Japan had hoped to use its unique position as the only Western-bloc nation enjoying good relations with both Tehran and Baghdad to bring the two sides closer to a negotiated settlement of their dispute. But such initiatives so far appear to have made little impression.

Given that Japan cannot constitutionally or physically play any military role , it remains unclear in Japanese minds what more can be done than urging Iran and Iraq to show ''maximum self-restraint.''

A visiting Arab League mission, including the foreign ministers of Kuwait and Iraq, has suggested Japan should cut back or even stop oil imports from Iran in the hope that a fall in its oil earnings would force Tehran to the negotiating table. Both Mr. Nakasone and Foreign Minister Shintaro Abe sidestepped this by pointing out that all purchases of Iranian oil were handled on a commercial basis and the government could not intervene.

Nevertheless, imports are slipping. Last year they averaged 395,000 barrels a day, representing 11 percent of Japan's needs. Currently, dealers reckon purchases are down to 200,000 barrels a day and could drop even further - but more for commercial than political reasons.
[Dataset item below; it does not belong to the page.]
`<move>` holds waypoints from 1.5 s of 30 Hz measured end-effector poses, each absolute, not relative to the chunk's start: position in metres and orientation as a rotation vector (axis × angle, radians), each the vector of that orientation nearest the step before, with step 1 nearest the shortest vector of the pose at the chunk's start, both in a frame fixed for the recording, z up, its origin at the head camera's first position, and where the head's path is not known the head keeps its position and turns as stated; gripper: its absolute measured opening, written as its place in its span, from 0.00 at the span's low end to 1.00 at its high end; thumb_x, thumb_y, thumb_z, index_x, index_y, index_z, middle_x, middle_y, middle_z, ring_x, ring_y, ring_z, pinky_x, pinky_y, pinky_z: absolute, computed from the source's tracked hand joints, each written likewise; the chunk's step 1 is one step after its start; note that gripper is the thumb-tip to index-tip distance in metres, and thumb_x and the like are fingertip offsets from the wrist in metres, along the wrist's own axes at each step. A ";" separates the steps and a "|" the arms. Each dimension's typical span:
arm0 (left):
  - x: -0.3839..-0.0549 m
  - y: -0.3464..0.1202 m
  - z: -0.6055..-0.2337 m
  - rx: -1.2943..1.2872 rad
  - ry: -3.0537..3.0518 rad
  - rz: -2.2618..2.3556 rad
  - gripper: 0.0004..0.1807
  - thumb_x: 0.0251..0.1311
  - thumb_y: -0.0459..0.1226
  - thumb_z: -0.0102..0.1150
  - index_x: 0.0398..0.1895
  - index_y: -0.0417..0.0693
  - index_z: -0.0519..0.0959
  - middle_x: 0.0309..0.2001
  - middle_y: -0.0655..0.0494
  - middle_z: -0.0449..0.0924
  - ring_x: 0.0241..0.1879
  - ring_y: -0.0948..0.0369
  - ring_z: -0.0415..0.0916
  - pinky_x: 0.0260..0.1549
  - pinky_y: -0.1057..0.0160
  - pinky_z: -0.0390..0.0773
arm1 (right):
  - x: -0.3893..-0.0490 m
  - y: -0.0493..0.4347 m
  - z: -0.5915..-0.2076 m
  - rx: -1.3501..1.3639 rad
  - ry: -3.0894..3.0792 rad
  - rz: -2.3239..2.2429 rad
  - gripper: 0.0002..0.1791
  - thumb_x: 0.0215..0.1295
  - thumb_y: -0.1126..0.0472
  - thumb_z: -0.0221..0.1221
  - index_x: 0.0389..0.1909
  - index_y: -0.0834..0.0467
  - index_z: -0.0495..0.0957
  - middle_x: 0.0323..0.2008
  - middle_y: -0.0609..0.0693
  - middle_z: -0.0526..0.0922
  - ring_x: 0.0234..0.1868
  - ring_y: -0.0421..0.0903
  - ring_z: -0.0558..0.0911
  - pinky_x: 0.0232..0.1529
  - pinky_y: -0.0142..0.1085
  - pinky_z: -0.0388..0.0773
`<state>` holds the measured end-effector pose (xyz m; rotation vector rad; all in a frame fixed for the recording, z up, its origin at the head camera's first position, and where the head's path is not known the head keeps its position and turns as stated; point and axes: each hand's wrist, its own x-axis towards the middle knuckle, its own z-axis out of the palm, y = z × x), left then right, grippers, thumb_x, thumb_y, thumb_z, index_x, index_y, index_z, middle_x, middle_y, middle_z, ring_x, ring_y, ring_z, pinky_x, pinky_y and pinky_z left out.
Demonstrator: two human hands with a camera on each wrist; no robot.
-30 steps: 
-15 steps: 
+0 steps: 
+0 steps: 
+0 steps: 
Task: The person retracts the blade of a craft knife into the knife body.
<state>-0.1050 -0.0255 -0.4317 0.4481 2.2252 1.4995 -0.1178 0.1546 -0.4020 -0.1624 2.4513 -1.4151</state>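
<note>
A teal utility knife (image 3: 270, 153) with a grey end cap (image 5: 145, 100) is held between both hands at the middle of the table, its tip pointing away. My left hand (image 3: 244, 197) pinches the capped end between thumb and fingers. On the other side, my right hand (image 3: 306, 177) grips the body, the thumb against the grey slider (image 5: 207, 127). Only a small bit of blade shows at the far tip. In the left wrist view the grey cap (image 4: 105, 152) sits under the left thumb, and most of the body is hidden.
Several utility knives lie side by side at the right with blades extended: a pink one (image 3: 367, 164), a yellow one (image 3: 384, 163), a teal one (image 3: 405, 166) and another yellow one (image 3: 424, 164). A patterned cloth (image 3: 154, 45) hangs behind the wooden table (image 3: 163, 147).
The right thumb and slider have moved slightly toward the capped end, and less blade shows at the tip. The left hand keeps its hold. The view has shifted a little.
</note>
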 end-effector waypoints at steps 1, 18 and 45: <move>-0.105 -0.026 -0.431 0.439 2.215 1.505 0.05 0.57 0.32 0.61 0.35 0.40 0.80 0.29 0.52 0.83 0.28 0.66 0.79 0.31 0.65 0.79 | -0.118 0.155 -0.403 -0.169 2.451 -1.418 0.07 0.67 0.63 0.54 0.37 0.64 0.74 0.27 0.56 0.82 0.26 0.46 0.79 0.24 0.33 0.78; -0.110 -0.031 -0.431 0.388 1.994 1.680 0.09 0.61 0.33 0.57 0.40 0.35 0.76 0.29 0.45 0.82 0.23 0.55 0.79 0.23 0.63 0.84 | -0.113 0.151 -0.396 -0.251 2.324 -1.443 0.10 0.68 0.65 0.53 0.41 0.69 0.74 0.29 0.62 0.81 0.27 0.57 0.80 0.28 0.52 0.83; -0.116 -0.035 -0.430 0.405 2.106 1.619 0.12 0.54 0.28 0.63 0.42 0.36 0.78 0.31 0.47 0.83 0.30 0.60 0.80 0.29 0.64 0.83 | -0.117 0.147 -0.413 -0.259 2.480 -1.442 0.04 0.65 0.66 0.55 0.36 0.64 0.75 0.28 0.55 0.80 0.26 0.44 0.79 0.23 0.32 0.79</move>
The escalation of the Gulf war has pushed up insurance rates on oil cargoes, for example, and Japanese oil companies are now locked in a dispute with the Iranians over whether this should be compensated for by a drop in the crude price.

There are threats to buy elsewhere, although some Japanese worry this could hurt Tokyo's relations with Iran and also possibly damage the image Japan has tried to project of an even-handed approach to the Gulf war.

But the larger issue is the fact that about 65 percent of Japan's oil comes from the Gulf against an estimated 4 percent for the United States. And the local oil industry is considering the impact of the prospect of these supplies being shut off. Options include more spot purchases of oil from China, Mexico, and Indonesia, for example.

Experts say Japan could handle a short-lived oil shortage with its 120-day oil stockpile and increased cooperation within the International Energy Agency.